BAS (Bazofiller): Bazofiller vücudumuzu enfeksiyonlardan koruyan beyaz kan hücrelerinin bir tipidir. Kemik iliğinde üretilen bir hücre türü olmasına rağmen vücudumuzdaki birçok dokuda bulunurlar. Düşüp bir yerinizi yara yaptığınızda ya da bir yaranız enfeksiyon kaptığında sizi iyileştirmeye çalışan hücreleriniz bazofillerdir. Parazitlerden kaynaklanan enfeksiyonlar ile savaşmanın yanında, bazofiller kan pıhtılaşmasına engel olur ve alerjik reaksiyonlarda histamin salgılar. Bazofil seciyesinin düşük olması alerjik bir reaksiyonun göstergesi olabilir. Bir enfeksiyonun daha uzun sürede iyileşmesine neden olabilir. Bazı durumlarda, bazofil seviyesinin çok yüksek olması belirli kan kanserlerinden kaynaklanabilir.

BAS% (Bazofil yüzdesi): Bazofillerin genel lökosit sayımına göre miktarı o hastalığın hangi hücrelerle giderilmeye çalıştığının göstergesidir.

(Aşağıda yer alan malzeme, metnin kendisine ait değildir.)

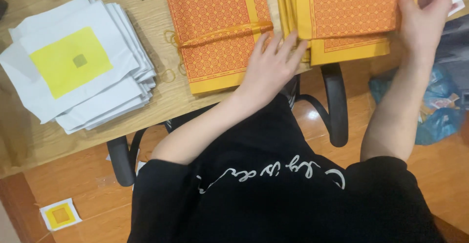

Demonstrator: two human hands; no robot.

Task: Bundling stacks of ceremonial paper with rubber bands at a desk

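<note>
Yellow sheets [349,16] overhang table edge [161,111], seemingly pinched.

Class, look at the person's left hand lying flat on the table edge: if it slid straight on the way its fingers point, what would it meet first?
The left hand points up and to the right, toward the loose stack of yellow-and-orange patterned sheets that the right hand grips. Its fingertips already seem to touch that stack's lower left edge, though depth is unclear.

Bare table [163,94] between the white paper stack [78,62] and the rubber-banded orange bundle [217,33] leaves a passage, while stacked orange sheets [349,18] crowd the right
</note>
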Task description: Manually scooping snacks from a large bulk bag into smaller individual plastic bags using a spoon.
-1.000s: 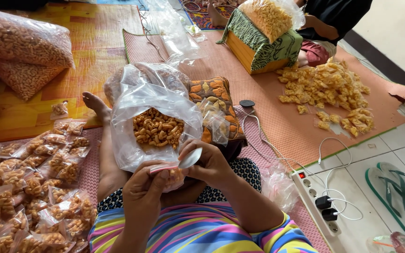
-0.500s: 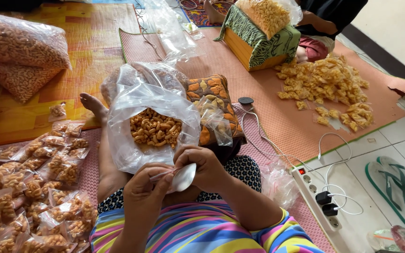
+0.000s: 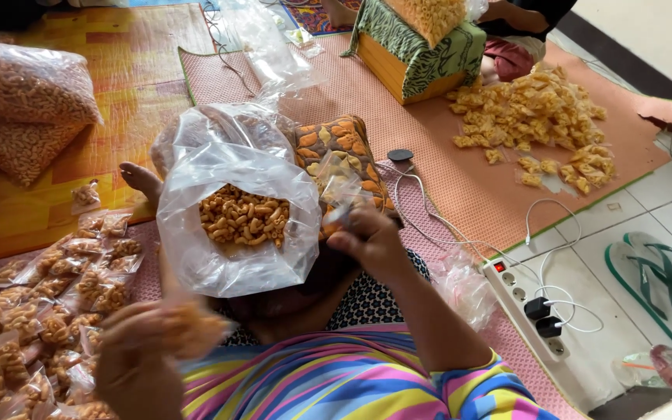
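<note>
The left hand (image 3: 138, 365), low and blurred, is closed around a small filled packet (image 3: 188, 330) of golden macaroni snacks, just beside the heap of finished packets (image 3: 33, 311) on its outer side. The right hand (image 3: 371, 245) is raised, fingers pinched at the small clear bags (image 3: 344, 190) — the grip itself is blurred. Between the hands, slightly beyond, sits the large open bag (image 3: 235, 214) of snacks.
</note>
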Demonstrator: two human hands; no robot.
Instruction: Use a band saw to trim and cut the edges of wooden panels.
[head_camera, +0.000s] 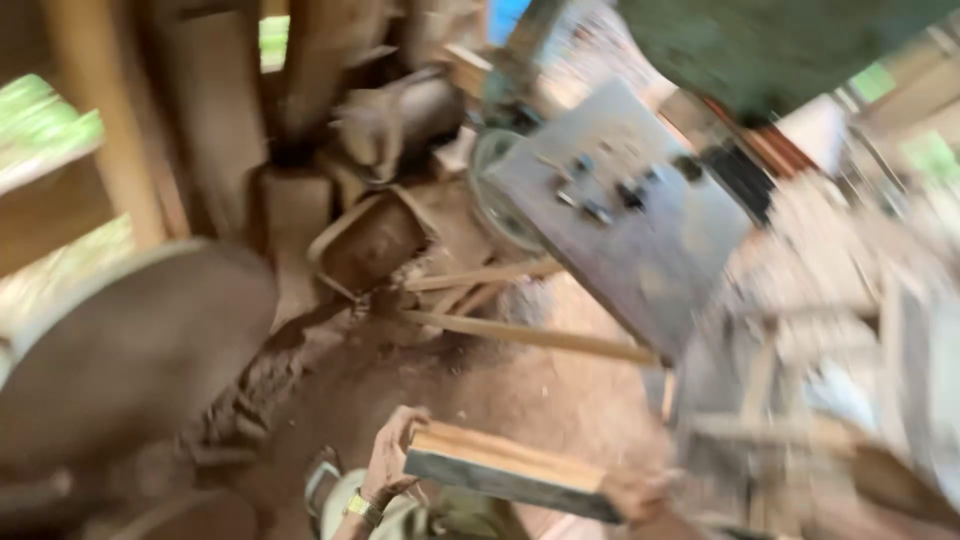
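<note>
The view is blurred by motion. A short wooden board (505, 468), pale on top with a grey side, lies crosswise at the bottom of the frame. My left hand (392, 458) grips its left end, and a gold wristwatch (362, 507) shows on that wrist. My right hand (636, 497) holds the board's right end; it is smeared and only partly visible.
A grey metal machine table (620, 215) with dark bolts stands tilted ahead, with a wheel behind it. A large round grey drum (130, 350) fills the left. Thin wooden slats (530, 335) and a wooden box (370, 240) lie on the sawdust floor (500, 390). Wooden posts rise behind.
</note>
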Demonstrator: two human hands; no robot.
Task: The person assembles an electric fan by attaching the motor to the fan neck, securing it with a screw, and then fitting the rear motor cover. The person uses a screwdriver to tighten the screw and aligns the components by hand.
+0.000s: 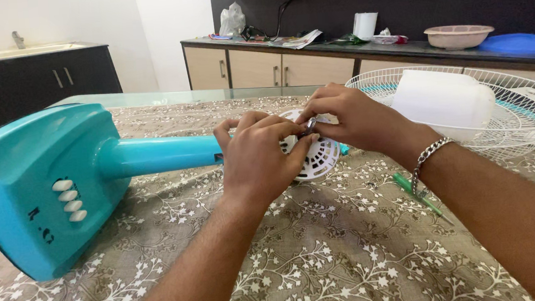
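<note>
Both forearms were extended forward from the lower edge of the view and converged over the middle of the worktop (355, 272). The left hand (257, 161) was held palm down with the fingers curled inward. The right hand (352, 118) was brought in from the right, its wrist bent and ringed by a metal chain bracelet (428, 156).

The worktop was covered by a brown cloth printed with white floral sprigs. A turquoise fan stand (45, 186) was laid on its side across it, the base at the left with four white push buttons (70, 201) and the stem directed toward the hands. A white wire fan guard (522, 109) was set at the right with a white plastic housing (444, 103) resting in it, and a green pen-like tool (421, 198) lay just beside the right forearm. Cabinets with a cluttered dark counter (400, 45) were seen along the rear wall, and a sink unit (27, 52) stood at the far left.

Both hands were closed together on the white slotted motor cover (320, 159), located at the end of the stem in the middle of the worktop. A small metal part (311, 126) was pinched between the fingertips of both hands; its exact kind could not be determined.
</note>
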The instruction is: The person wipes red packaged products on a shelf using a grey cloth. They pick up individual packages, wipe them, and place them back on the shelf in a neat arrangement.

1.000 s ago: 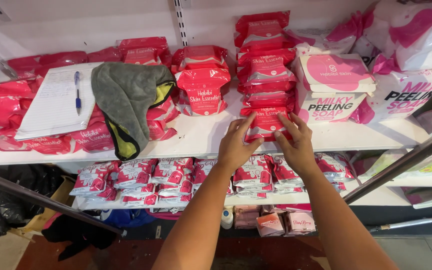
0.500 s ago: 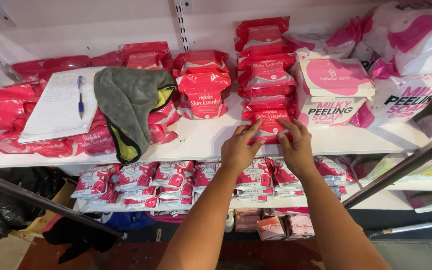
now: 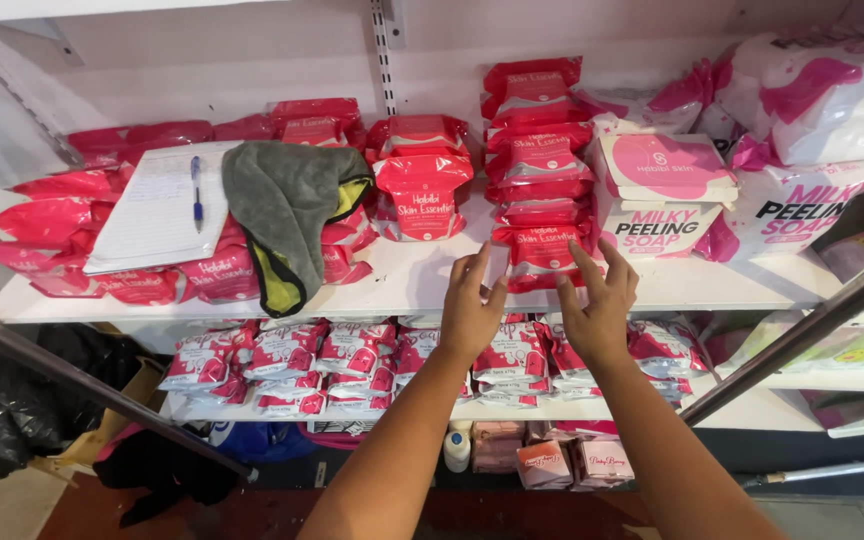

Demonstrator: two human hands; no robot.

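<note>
On the white shelf (image 3: 412, 280), at its front edge, a stack of red packets (image 3: 537, 170) stands just left of a pink-and-white box (image 3: 657, 195). The bottom packet (image 3: 540, 252) of that stack juts forward toward the two hands. The left hand (image 3: 470, 310) is open, fingers spread and pointing up, empty; its fingertips sit just short of the bottom packet's left corner, and whether they touch it is hard to tell. The right hand (image 3: 600, 305) is open too, fingers fanned, holding nothing; its index finger lies close against the packet's right edge, contact unclear. Both palms face away from the camera, so their undersides are hidden.

Left of the stack is a shorter pile of red packets (image 3: 420, 185). Further left a grey cloth (image 3: 287, 205) with a yellow lining drapes over more red packets, hiding most of them, and a lined notepad (image 3: 157, 205) with a blue pen (image 3: 196, 190) on it covers others. At the right, large white-and-pink bags (image 3: 812, 110) are cut off by the frame edge. The forearms hide part of the lower shelf's pink-and-white pouches (image 3: 282, 360). A dark metal bar (image 3: 802, 325) crosses the right side, another (image 3: 82, 385) the left. The bottom items are small and hard to make out.
</note>
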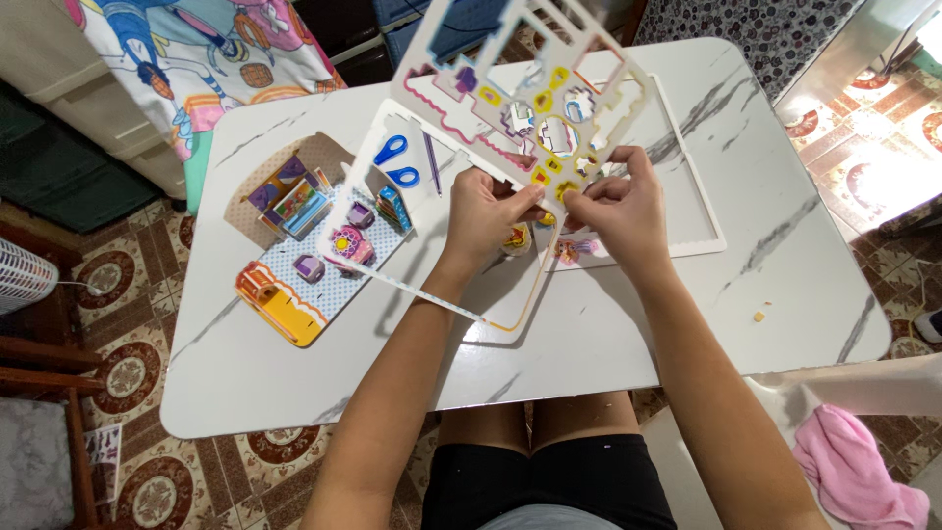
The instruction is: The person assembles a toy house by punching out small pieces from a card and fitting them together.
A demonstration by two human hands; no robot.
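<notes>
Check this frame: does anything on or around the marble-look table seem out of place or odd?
Little stands out. A small tan crumb-like scrap lies alone near the table's right edge. A pink cloth sits crumpled off the table at lower right. Both hands hold the punch-out sheet normally.

White marble-look table (pixel 628 334) w/ grey veins fills mid-frame. Lying on it, left-centre: part-built cardboard dollhouse model (pixel 304 245) on dotted base, orange piece at lower-left end. Blue-handled scissors (pixel 397 162) just above it, purple pen (pixel 432 162) beside them. Empty white punch-out frame (pixel 702 196) at right-centre, another white frame (pixel 510 319) near the middle. Small tan crumb (pixel 758 316) at right, apart from the rest.
</notes>
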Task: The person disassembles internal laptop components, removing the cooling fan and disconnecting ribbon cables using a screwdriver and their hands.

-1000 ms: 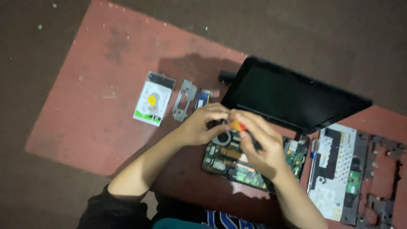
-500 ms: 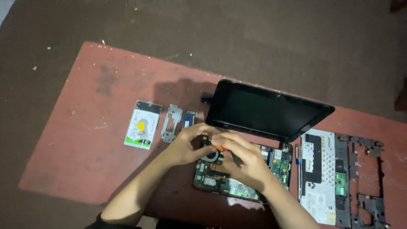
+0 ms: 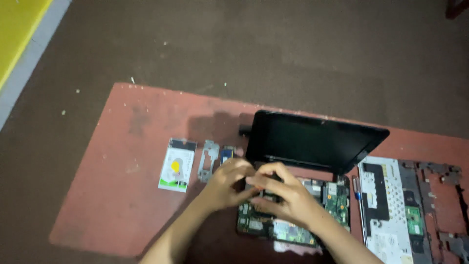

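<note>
An opened laptop lies on a red mat (image 3: 122, 205), its black screen (image 3: 312, 142) tilted up and its base (image 3: 334, 200) stripped to the green circuit board. My left hand (image 3: 225, 185) and my right hand (image 3: 286, 198) meet over the left part of that base, fingers curled and touching each other. Whatever sits under the fingers is hidden. Just left of my left hand lie a small blue module (image 3: 227, 155), a grey metal bracket (image 3: 210, 159) and a hard drive (image 3: 177, 165) with a white, yellow and green label.
To the right of the laptop lie a removed silver cover panel (image 3: 386, 215) with a small green board and a black plastic frame (image 3: 452, 210). Dark floor surrounds the mat. A yellow strip (image 3: 19, 24) runs along the top left corner.
The view has tilted, so the mat and laptop sit lower in the picture. Both hands stay over the laptop base. The small orange thing seen between the fingers earlier no longer shows.
</note>
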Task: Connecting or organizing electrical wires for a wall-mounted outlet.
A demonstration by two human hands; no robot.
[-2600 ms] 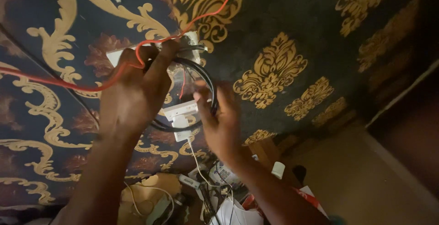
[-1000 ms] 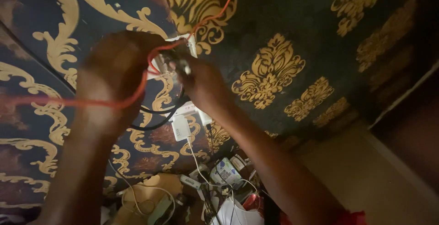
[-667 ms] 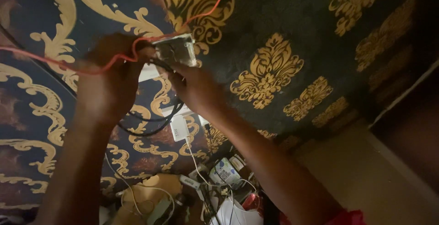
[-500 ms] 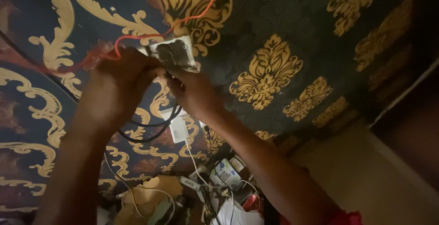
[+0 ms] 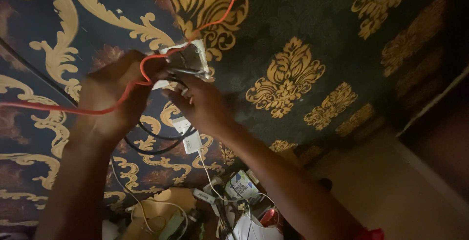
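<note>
A white wall socket box point(image 5: 191, 54) sits open on dark wallpaper with gold ornaments. My left hand point(image 5: 115, 98) is at the box's left side, fingers closed on a red wire point(image 5: 128, 89) that runs in from the left and loops up past the box. My right hand point(image 5: 201, 104) is just below the box, fingertips pinching a thin grey metal piece point(image 5: 191, 72) at its lower edge. A black cable point(image 5: 159, 145) hangs in a loop under both hands.
A white plug adapter point(image 5: 192, 142) with a thin white cord sits on the wall below my right hand. Lower down lies a clutter of cables, small boxes and a tan bag point(image 5: 161, 210). A pale floor point(image 5: 391, 191) spreads at the lower right.
Both hands have stayed at the socket box. My left hand has slid lower and left with the red wire, and the box front is more exposed than a second ago.
</note>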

EOS (Eozinofiller): Eozinofiller vücudumuzu enfeksiyonlardan koruyan beyaz kan hücrelerinin bir tipidir. Eozinofiller vücudumuza yerleşen virüs, bakteri ve parazitleri yok etmeye yardımcı olurken alerjik reaksiyonlarla savaşmamıza da destek olur. Eozinofiller alerjik reaksiyonlarda ve bazı parazit enfeksiyonlarında artarlar; alerjik reaksiyonların da oluşmasına nedendirler. Eozinofiller alerji, egzama ve astıma bağlı enflamasyonlarda önemli rol oynar.

EOS% (Eozinofil yüzdesi): Eozinofillerin genel lökosit sayımına göre miktarı o hastalığın hangi hücrelerle giderilmeye çalıştığının göstergesidir.

RDW-SD (Red Blood Cell Distribution Width Standard Deviation): Kırmızı kan hücrelerinin diğer kan hücreleri arasındaki dağılımını gösterir. Kan hücrelerinin her birinin farklı boyutları vardır. Eritrositler 6-8 mikron çapındadır. Eğer anemi, yani kansızlık varsa ve bunun sebebi folik asit yetersizliği, B12 yetersizliği, demir yetersizliği veya başka benzeri nedenler ise bu hücrelerin çapı büyür ve bu değer yüksek çıkar.

RDW-CV (Red Blood Cell Distribution Width Coefficient of Variation): RDW-SD sapmasını kullanarak yapılan bir hesaplamadır. 1 SD’nin MCV’ye (Mean Corpuscular Volume, yani oksijen taşıyan hücrelerin hacmi) oranına bakarak hücrelerin dağılımını ölçer. RDW-SD ile benzer işleve sahiptir ancak hafif demir eksikliği gibi durumlarda RDW-SD’den daha iyi bir indikatör olabilmektedir.

IG# (İmmünoglobülin): Kandaki belirli immünoglobülinlerin, veya antikorların ölçümüdür. Antikorlar bakteri, virüs ve toksinler gibi antijenlerle savaşmak için bağışıklık sistemimiz tarafından üretilen proteinlerdir. Vücut farklı antijenlerle savaşmak için farklı immünoglobülinler üretir. Yüksek olmaları vücudunuzun bir alerji ile savaştığını veya bağışıklık sisteminizin normalin üzerinde aktif olduğunu gösterir.

IG% (İmmünoglobülin yüzdesi): İmmünoglobülinlerin yüzdesi herhangi bir alerjinin hangi antikorlar giderilmeye çalıştığının göstergesidir.